BEGIN Listed records
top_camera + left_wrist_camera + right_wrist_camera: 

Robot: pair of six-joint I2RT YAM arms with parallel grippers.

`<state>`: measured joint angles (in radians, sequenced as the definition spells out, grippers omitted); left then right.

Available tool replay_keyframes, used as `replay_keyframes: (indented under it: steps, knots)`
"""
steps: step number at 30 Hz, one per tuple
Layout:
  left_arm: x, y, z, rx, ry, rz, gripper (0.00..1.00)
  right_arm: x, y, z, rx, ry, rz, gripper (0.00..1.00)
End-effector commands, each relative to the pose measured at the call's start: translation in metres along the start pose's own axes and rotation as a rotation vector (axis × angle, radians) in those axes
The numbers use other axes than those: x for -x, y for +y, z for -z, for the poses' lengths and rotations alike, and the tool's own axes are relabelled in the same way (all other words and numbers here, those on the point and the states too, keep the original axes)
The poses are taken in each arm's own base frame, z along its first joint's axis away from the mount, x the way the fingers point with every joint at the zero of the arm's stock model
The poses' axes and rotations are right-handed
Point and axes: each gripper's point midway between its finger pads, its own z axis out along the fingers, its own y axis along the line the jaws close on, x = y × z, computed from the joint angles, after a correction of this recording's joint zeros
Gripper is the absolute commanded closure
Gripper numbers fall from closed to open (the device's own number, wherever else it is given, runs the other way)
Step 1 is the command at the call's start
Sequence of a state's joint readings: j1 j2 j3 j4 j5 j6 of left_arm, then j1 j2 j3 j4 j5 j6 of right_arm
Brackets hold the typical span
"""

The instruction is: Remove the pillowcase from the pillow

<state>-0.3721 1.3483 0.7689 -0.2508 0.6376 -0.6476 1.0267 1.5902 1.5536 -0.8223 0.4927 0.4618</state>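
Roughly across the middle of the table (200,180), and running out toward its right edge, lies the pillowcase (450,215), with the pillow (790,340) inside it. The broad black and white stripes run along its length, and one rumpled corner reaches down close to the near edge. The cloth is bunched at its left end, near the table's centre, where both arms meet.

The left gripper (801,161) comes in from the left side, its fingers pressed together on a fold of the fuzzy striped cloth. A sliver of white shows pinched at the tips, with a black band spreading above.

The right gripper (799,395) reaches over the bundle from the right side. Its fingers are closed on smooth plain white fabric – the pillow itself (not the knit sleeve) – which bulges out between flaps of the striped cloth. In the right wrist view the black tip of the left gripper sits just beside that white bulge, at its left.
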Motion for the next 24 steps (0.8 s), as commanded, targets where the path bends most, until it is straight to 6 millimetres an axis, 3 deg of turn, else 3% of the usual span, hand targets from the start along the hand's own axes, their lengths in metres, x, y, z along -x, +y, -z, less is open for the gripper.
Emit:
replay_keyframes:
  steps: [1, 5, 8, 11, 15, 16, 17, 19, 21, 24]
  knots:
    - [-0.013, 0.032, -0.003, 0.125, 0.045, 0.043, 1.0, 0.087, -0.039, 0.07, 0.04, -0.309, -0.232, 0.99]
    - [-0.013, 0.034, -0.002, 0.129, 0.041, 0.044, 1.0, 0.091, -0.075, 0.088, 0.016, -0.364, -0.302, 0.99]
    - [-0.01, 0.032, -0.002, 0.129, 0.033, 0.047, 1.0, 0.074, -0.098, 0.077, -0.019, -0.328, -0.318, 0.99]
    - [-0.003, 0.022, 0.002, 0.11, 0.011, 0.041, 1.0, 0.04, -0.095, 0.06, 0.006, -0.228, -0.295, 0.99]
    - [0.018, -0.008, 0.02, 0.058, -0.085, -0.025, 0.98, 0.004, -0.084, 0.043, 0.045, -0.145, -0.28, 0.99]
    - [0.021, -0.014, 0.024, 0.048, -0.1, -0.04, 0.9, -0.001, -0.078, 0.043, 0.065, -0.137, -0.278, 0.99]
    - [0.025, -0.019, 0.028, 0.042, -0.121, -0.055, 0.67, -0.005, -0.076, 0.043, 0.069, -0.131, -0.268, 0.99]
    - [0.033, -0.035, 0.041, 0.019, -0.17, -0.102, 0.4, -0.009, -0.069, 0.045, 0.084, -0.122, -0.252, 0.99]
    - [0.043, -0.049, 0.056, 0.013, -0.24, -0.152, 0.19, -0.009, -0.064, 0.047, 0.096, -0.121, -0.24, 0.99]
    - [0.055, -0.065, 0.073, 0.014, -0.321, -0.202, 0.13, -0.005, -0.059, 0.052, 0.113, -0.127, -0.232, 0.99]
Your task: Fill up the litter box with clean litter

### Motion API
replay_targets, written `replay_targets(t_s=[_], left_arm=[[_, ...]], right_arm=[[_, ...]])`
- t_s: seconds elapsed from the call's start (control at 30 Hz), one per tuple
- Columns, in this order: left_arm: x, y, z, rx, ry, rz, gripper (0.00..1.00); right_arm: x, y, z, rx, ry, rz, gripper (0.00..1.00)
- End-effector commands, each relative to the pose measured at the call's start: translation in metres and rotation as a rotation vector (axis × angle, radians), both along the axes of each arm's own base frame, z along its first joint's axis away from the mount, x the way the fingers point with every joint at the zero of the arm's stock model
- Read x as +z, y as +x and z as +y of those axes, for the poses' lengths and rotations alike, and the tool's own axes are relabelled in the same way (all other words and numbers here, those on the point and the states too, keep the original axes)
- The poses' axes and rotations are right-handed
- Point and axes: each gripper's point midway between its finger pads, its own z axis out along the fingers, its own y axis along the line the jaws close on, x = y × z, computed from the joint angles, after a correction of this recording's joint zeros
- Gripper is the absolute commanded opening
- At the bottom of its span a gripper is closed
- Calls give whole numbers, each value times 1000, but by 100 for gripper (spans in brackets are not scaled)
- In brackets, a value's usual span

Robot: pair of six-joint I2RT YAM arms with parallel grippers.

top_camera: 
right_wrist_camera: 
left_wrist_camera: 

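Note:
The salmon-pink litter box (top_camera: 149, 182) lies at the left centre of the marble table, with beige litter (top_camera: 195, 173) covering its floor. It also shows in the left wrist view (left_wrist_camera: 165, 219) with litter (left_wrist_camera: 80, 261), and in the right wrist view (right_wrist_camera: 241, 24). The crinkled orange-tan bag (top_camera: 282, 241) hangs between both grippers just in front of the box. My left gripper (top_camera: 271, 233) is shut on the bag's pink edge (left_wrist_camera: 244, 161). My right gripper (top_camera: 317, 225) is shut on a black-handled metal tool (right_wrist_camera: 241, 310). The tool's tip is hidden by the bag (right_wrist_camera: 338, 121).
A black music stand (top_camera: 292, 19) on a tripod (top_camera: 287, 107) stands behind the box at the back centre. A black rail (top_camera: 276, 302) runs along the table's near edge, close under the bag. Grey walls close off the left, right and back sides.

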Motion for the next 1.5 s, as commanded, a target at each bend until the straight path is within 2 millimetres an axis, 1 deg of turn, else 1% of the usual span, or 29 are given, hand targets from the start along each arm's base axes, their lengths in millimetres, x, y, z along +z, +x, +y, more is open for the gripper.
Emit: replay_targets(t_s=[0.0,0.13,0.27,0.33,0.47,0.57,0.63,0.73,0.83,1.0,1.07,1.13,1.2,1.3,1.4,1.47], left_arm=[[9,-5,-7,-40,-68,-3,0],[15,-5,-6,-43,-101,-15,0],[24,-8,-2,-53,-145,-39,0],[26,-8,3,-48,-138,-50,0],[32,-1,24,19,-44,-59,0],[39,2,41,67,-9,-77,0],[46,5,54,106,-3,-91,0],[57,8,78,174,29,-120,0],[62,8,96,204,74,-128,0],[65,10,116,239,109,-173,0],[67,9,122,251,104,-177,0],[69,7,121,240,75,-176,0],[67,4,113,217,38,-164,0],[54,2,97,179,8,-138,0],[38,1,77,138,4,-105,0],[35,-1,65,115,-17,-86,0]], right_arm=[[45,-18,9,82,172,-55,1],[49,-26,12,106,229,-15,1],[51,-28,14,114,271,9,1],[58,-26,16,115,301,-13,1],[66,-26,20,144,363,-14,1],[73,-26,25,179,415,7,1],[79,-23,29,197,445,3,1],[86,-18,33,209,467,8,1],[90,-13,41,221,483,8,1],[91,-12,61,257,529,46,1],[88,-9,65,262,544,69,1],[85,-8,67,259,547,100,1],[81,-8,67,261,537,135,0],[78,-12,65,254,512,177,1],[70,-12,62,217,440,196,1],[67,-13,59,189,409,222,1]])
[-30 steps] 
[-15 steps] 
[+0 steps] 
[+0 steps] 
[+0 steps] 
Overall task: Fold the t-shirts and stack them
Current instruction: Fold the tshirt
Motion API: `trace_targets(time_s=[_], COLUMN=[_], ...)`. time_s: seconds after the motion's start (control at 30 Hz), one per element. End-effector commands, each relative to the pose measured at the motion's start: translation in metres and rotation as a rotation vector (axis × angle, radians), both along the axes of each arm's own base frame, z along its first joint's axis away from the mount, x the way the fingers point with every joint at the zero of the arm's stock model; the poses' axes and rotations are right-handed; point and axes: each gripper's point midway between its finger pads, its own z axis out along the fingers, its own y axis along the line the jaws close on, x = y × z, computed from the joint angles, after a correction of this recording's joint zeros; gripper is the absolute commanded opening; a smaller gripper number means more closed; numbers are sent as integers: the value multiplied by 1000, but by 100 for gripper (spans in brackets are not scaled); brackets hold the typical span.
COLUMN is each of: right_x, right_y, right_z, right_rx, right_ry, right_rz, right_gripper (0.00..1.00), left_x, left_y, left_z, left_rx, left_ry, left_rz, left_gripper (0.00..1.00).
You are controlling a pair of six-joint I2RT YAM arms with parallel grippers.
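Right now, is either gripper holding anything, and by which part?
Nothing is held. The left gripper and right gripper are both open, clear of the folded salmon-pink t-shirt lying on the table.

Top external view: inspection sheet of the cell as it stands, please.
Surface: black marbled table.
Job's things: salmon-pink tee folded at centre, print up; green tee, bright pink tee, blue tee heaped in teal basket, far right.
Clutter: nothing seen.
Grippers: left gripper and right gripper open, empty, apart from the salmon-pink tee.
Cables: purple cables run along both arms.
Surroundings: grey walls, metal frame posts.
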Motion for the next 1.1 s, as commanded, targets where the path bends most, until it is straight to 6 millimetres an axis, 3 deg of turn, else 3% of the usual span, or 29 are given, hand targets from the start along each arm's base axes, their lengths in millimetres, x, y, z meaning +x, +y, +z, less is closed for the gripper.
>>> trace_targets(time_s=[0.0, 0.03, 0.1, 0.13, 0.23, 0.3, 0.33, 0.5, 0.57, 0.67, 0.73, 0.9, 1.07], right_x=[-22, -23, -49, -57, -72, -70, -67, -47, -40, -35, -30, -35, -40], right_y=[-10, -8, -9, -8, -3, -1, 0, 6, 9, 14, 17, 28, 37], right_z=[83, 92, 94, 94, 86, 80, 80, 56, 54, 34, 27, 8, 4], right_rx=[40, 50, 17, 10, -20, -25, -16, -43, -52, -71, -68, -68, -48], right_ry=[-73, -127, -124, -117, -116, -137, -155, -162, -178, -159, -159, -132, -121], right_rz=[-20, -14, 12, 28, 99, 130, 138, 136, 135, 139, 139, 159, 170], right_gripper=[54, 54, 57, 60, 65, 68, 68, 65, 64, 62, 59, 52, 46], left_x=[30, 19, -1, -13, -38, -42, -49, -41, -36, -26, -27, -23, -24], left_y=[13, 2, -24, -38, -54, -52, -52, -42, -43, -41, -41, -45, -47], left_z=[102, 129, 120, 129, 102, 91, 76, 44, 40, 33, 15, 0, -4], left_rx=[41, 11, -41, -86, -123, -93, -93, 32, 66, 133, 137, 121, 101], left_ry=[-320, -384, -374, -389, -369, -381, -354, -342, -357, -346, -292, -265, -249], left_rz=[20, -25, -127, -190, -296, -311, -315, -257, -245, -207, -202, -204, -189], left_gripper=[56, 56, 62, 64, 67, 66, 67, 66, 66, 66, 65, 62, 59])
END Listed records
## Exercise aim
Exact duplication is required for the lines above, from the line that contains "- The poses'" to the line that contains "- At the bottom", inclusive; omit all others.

## Output for this task
- The poses' axes and rotations are right-handed
- Point and axes: each gripper's point midway between its finger pads, its own z axis out along the fingers, its own y axis along the line the jaws close on, x = y × z, computed from the joint angles, after a correction of this recording's joint zeros
- Gripper is the absolute commanded opening
- At the bottom of its span a gripper is closed

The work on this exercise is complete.